Bem-aventurado o rico que foi achado sem mácula, que não correu atrás do ouro, que não colocou sua esperança no dinheiro e nos tesouros! Quem é esse homem para que o felicitemos? Ele fez prodígios durante sua vida. Àquele que foi tentado pelo ouro e foi encontrado perfeito, está reservada uma glória eterna: ele podia transgredir a lei e não a violou; ele podia fazer o mal e não o fez. Por isso seus bens serão fortalecidos no Senhor, e toda a assembléia dos santos louvará suas esmolas.

Evangelho (Lc 12, 35-40)

Naquele tempo, disse Jesus a seus discípulos: Estejam cingidos os vossos rins e acesas as vossas lâmpadas. Sede semelhantes a homens que esperam o seu senhor, ao voltar de uma festa, para que, quando vier e bater à porta, logo lha abram. Bem-aventurados os servos a quem o senhor achar vigiando, quando vier! Em verdade vos digo: cingir-se-á, fá-los-á sentar à mesa e servi-los-á. Se vier na segunda ou se vier na terceira vigília e os achar vigilantes, felizes daqueles servos! Sabei, porém, isto: se o senhor soubesse a que hora viria o ladrão, vigiaria sem dúvida e não deixaria forçar a sua casa. Estai, pois, preparados, porque, à hora em que não pensais, virá o Filho do Homem.

In English

Epistle (Ecclesiasticus 31: 8-11)

Blessed is the man that is found without blemish, and that hath not gone after gold, nor put his trust in money nor in treasures. Who is he, and we will praise him? For he hath done wonderful things in his life.

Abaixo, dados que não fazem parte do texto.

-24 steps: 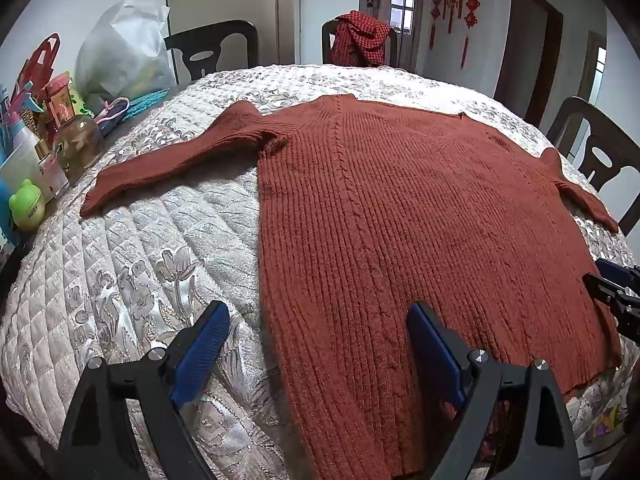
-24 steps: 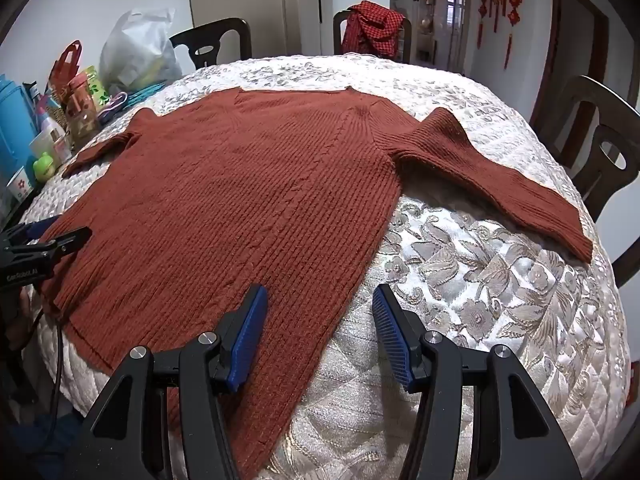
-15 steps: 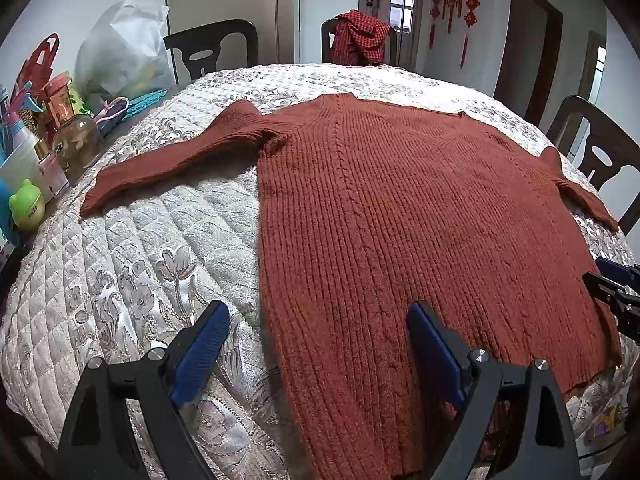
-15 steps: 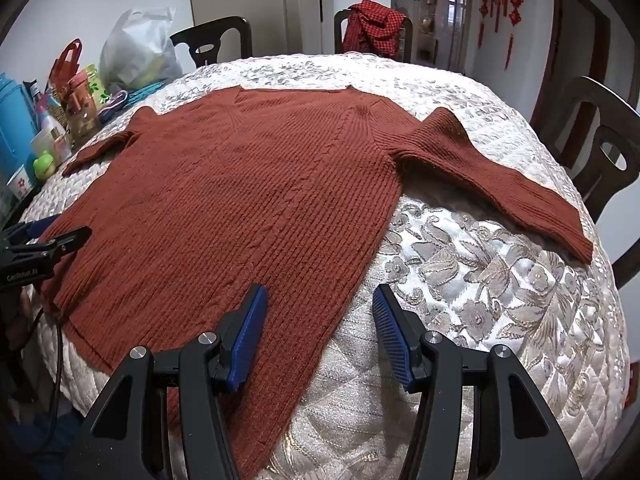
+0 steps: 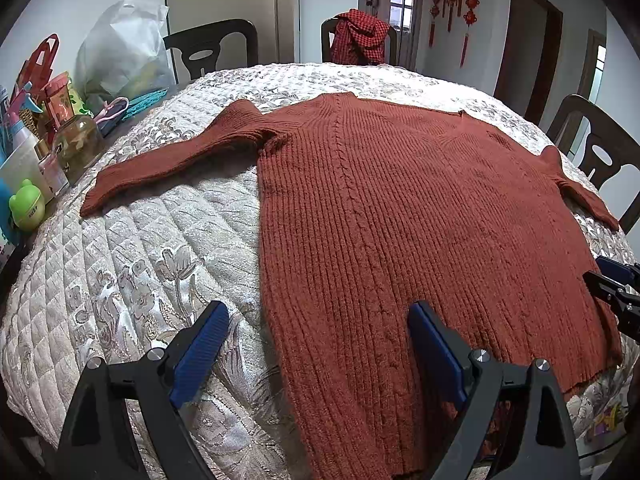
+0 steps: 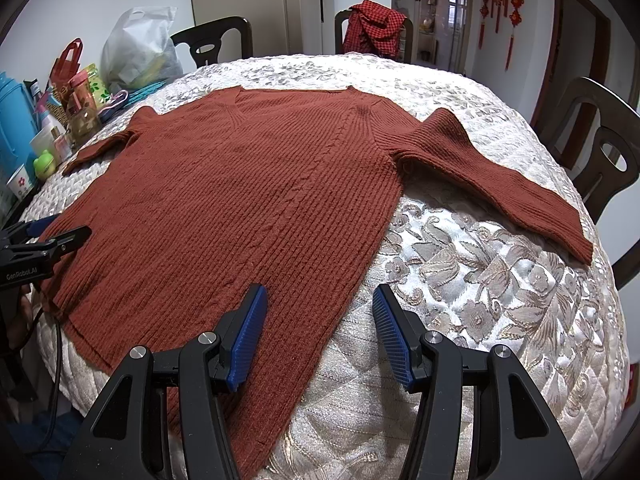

Who hath been tried thereby, and made perfect, he shall have glory everlasting: he that could have transgressed, and hath not transgressed: and could do evil things, and hath not done them: therefore are his goods established in the Lord, and all the Church of the Saints shall declare his alms.

Gospel (Luke 12: 35-40)

At that time, Jesus said to His disciples: Let your loins be girt and lamps burning in your hands, and you yourselves like to men who wait for their lord, when he shall re- turn from the wedding: that when he cometh and knocketh, they may open to him immediately. Blessed are those servants whom the Lord, when he cometh, shall find watching: amen I say to you that he will girt himself and make them sit down to meat, and passing will minister unto them. And if he shall come in the second watch, or come in the third watch, and find them so, blessed are those servants. But this know ye, that if the house- holder did know at what hour the thief would come, he would surely watch. and would not suffer his house to be broken open. Be you then also ready, for at what hour you think not the Son of man will come.